▶ **Exercise prompt**
Output, word for word, the lines of this listing that fall between the line with "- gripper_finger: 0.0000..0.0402" and the line with "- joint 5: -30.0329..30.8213", counting both of those lines, and no others.

▶ **Supplied data**
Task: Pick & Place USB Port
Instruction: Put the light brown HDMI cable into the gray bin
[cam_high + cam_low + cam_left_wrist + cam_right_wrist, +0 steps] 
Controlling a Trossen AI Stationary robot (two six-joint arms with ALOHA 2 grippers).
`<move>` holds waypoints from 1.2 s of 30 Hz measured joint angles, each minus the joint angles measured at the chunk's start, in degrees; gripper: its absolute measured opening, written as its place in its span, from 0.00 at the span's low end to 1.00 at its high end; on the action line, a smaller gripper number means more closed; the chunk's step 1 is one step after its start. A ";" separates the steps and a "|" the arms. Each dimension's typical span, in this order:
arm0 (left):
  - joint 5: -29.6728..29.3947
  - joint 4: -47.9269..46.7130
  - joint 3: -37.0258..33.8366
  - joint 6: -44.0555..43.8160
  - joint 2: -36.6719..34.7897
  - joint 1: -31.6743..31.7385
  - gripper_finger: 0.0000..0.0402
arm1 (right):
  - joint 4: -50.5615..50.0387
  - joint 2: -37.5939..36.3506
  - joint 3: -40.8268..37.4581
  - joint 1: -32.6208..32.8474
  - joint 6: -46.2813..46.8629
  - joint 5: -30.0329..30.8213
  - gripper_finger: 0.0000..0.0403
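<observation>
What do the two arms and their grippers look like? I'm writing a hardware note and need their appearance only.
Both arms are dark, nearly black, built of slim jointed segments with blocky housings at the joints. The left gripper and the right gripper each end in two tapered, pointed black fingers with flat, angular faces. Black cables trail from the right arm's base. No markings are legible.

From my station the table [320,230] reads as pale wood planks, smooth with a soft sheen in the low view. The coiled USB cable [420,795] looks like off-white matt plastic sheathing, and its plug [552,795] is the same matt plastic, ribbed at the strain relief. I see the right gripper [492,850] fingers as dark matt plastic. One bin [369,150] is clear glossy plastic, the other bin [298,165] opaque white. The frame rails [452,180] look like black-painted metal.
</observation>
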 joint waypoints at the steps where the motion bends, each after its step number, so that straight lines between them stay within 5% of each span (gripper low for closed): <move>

▶ **Response area**
  - gripper_finger: 0.0000..0.0402
arm1 (right):
  - joint 4: -50.5615..50.0387
  - joint 2: -37.5939..36.3506
  - joint 3: -40.8268..37.4581
  - joint 1: -32.6208..32.8474
  - joint 6: -46.2813..46.8629
  - joint 5: -30.0329..30.8213

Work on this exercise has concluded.